Goal of the exercise: Every line from the one containing "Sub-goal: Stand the" to the one containing "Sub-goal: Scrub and" in the records below, both included, must be set down exactly, and no other line.

Data items:
______

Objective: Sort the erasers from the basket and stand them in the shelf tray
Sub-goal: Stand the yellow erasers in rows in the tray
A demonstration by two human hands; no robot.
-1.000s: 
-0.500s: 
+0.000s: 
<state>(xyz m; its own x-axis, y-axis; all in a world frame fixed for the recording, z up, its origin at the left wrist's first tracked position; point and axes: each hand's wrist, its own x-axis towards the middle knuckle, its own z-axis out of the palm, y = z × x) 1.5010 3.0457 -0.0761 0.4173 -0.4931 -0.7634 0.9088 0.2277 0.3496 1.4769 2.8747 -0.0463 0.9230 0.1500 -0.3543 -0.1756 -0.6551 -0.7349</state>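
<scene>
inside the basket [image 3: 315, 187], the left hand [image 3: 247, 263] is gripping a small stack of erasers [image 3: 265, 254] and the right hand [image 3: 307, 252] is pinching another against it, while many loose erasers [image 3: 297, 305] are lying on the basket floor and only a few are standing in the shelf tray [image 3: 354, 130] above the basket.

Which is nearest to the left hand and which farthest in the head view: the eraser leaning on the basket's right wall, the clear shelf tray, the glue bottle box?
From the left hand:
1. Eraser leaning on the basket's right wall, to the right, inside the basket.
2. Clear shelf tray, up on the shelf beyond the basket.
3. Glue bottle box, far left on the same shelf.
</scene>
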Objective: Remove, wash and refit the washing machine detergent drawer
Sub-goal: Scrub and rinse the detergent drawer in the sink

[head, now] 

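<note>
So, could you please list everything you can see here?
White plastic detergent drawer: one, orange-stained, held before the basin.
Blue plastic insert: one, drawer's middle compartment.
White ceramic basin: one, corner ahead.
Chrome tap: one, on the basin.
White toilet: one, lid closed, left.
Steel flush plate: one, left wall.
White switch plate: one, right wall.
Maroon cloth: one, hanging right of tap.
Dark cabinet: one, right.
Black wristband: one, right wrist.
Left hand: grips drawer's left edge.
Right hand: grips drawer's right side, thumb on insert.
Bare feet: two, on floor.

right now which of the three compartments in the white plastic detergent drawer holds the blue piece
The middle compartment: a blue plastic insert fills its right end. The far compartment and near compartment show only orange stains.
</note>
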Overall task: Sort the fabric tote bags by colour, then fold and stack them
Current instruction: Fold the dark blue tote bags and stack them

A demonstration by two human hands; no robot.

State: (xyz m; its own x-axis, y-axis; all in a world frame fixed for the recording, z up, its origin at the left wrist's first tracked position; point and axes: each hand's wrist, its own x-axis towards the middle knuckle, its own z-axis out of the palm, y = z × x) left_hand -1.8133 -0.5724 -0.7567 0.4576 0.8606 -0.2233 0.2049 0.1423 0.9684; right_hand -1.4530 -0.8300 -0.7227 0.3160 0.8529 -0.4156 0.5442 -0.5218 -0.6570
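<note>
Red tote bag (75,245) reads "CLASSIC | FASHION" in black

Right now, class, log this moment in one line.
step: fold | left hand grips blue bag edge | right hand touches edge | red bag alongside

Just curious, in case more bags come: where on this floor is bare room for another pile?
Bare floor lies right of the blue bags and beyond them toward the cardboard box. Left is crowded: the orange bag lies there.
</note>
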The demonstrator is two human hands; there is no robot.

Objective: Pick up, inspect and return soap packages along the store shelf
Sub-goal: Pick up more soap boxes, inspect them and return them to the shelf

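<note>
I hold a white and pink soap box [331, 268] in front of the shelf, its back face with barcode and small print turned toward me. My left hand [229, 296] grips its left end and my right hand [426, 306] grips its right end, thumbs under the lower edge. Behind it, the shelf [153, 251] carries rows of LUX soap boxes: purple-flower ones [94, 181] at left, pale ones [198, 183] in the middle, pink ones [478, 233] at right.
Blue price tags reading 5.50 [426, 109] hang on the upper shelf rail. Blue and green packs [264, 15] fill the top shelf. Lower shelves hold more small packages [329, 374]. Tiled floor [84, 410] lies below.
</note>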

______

Exercise answer:
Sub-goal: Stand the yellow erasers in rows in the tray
A demonstration by two human hands; no robot.
-1.000s: 
-0.500s: 
+0.000s: 
<state>(xyz m; its own x-axis, y-axis; all in a world frame fixed for the recording, z up, its origin at the left wrist's first tracked position; point and axes: each hand's wrist, its own x-axis towards the middle knuckle, its own z-axis out of the palm, y = z × x) 1.5010 3.0457 -0.0761 0.4173 -0.4931 -0.7634 0.9088 0.2277 0.3496 1.4769 2.8747 -0.0463 0.9230 0.1500 -0.3543 -0.1756 -0.6551 -0.7349</state>
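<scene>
inside the basket [image 3: 315, 187], the left hand [image 3: 247, 263] is gripping a small stack of erasers [image 3: 265, 254] and the right hand [image 3: 307, 252] is pinching another against it, while many loose erasers [image 3: 297, 305] are lying on the basket floor and only a few are standing in the shelf tray [image 3: 354, 130] above the basket.

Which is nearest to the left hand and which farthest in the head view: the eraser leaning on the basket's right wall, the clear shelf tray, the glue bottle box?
From the left hand:
1. Eraser leaning on the basket's right wall, to the right, inside the basket.
2. Clear shelf tray, up on the shelf beyond the basket.
3. Glue bottle box, far left on the same shelf.
</scene>
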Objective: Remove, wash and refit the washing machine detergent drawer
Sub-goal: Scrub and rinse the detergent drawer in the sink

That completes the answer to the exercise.